(maxima.info)Functions and Variables for lsquares
70.2 Functions and Variables for lsquares
=========================================
-- Function: lsquares_estimates
lsquares_estimates (<D>, <x>, <e>, <a>)
lsquares_estimates (<D>, <x>, <e>, <a>, initial = <L>, tol =
<t>)
Estimate parameters <a> to best fit the equation <e> in the
variables <x> and <a> to the data <D>, as determined by the method
of least squares. 'lsquares_estimates' first seeks an exact
solution, and if that fails, then seeks an approximate solution.

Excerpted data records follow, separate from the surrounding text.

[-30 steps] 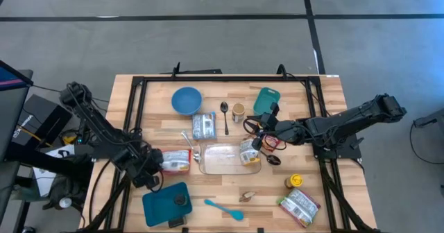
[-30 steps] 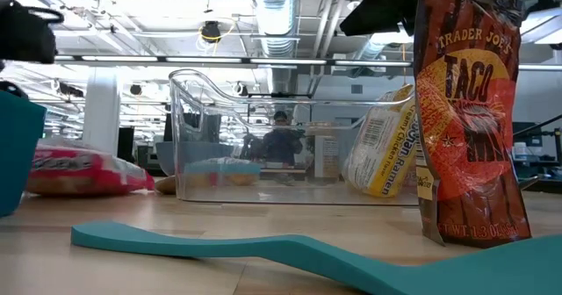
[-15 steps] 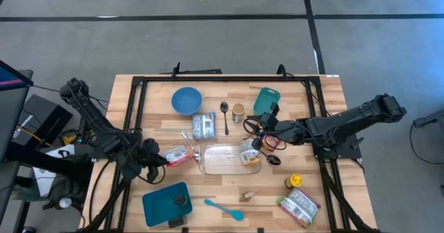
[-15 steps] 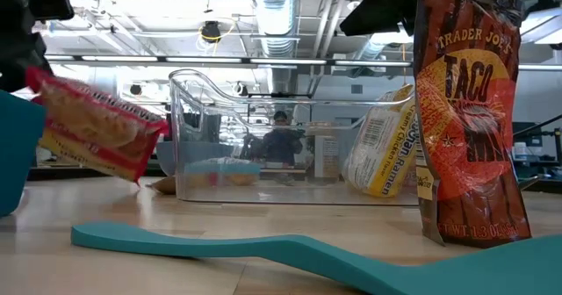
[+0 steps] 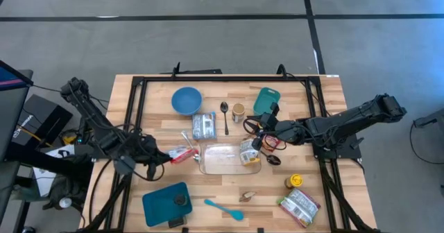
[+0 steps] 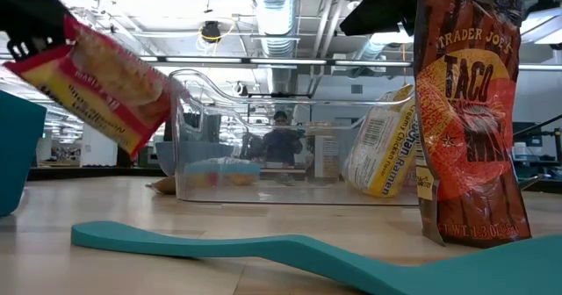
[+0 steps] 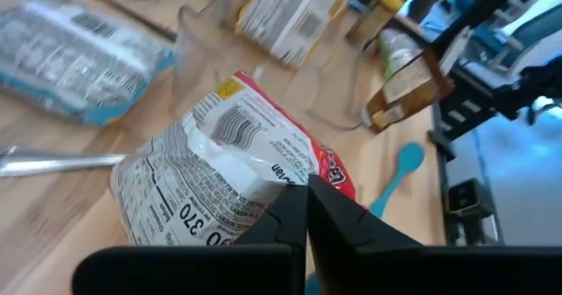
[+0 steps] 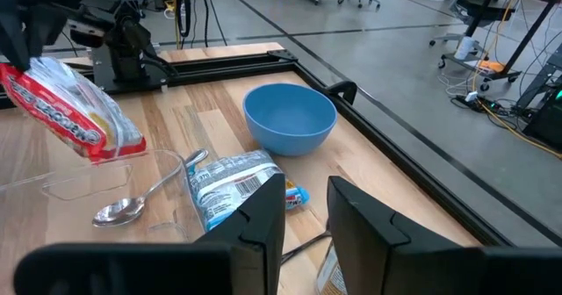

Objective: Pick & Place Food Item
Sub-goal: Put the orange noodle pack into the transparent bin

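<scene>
High view: the left gripper, fingers pinched shut on a red-and-white snack bag, holds it lifted off the table just beside the clear bin, on its blue-bowl side. The right gripper sits over the bin's opposite end, fingers narrowly parted, gripping a yellow-white packet.

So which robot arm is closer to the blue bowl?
The left. The left gripper is below and left of the blue bowl, shut on a red packet. The right gripper is farther off to the bowl's right, at the clear bin's right end.
</scene>
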Controlling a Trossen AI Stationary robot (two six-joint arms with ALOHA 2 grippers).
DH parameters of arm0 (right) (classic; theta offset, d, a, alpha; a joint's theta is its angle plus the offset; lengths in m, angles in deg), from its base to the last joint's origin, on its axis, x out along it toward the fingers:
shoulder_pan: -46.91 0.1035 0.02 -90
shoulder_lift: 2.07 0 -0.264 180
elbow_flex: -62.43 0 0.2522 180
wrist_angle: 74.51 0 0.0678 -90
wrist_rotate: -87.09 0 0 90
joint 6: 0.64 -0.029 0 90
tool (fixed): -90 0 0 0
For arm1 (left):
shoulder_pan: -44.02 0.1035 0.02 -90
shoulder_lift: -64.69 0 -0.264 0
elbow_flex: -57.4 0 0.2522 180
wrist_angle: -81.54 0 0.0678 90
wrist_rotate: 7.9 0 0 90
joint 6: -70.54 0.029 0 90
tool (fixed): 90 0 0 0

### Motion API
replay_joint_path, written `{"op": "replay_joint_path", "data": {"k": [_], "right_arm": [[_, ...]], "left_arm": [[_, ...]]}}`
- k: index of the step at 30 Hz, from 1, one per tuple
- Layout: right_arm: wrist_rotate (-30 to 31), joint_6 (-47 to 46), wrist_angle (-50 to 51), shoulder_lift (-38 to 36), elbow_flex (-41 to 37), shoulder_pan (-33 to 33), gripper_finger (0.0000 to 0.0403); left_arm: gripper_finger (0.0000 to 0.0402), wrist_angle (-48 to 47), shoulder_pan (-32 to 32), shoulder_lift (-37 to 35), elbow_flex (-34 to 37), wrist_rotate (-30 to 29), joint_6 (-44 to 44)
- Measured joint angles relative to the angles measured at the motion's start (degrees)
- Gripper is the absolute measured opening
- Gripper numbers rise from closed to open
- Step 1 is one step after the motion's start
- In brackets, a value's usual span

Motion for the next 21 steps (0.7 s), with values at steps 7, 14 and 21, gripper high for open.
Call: {"op": "replay_joint_path", "data": {"k": [7,14,21], "right_arm": [[-0.1,0.0,-0.2,0.0,0.0,0.0,0.0082],[-0.2,0.0,-0.4,0.0,0.0,0.0,0.0082],[-5.8,0.0,-1.4,0.0,0.0,0.1,0.0082]], "left_arm": [[0.0000,8.0,0.0,-1.6,0.0,-1.9,9.2],[0.0000,21.1,0.0,-2.3,0.0,-2.2,22.2],[0.0000,29.5,0.0,-2.3,0.0,-2.1,30.9]]}}
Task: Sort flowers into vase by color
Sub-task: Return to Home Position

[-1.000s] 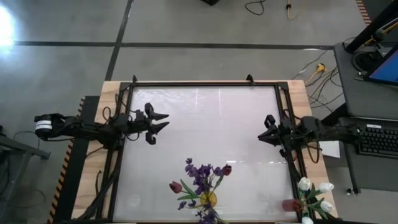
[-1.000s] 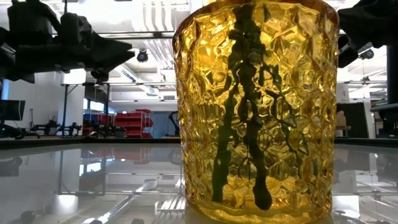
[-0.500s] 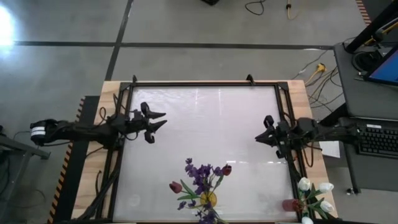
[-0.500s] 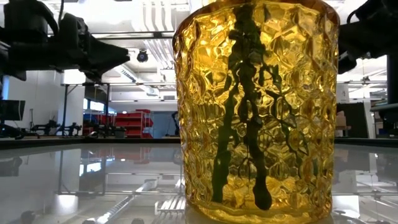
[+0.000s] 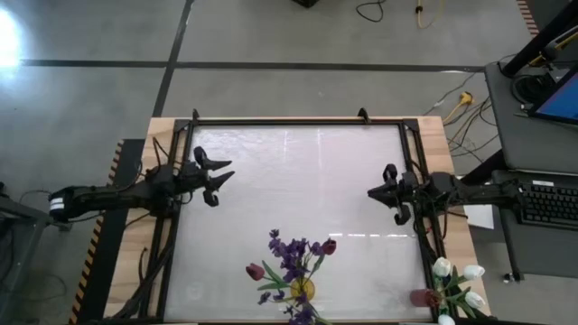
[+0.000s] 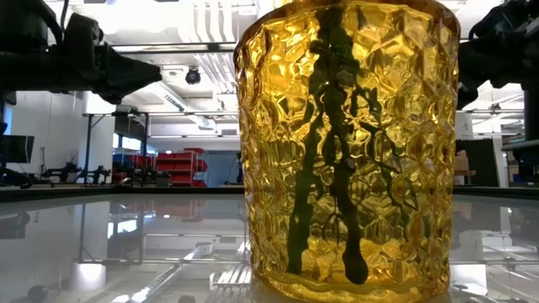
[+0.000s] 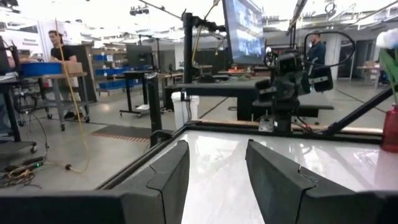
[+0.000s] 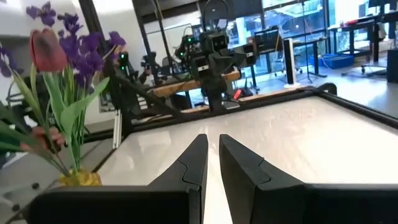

The return value is a list of lists of equations of the form '[a =
..., b = ..., c = ...]'. Each element of the list is a distinct,
equivalent minimum of the mean square error.
The data <D> must be a matrix. Each row is one datum (which may be
called a 'record' or 'case' in some contexts), and each column
contains the values of one variable across all data. The list of
variables <x> gives a name for each column of <D>, even the columns
which do not enter the analysis. The list of parameters <a> gives
the names of the parameters for which estimates are sought. The
equation <e> is an expression or equation in the variables <x> and
<a>; if <e> is not an equation, it is treated the same as '<e> =
0'.
Additional arguments to 'lsquares_estimates' are specified as
equations and passed on verbatim to the function 'lbfgs' which is
called to find estimates by a numerical method when an exact result
is not found.
If some exact solution can be found (via 'solve'), the data <D> may
contain non-numeric values. However, if no exact solution is
found, each element of <D> must have a numeric value. This
includes numeric constants such as '%pi' and '%e' as well as
literal numbers (integers, rationals, ordinary floats, and
bigfloats). Numerical calculations are carried out with ordinary
floating-point arithmetic, so all other kinds of numbers are
converted to ordinary floats for calculations.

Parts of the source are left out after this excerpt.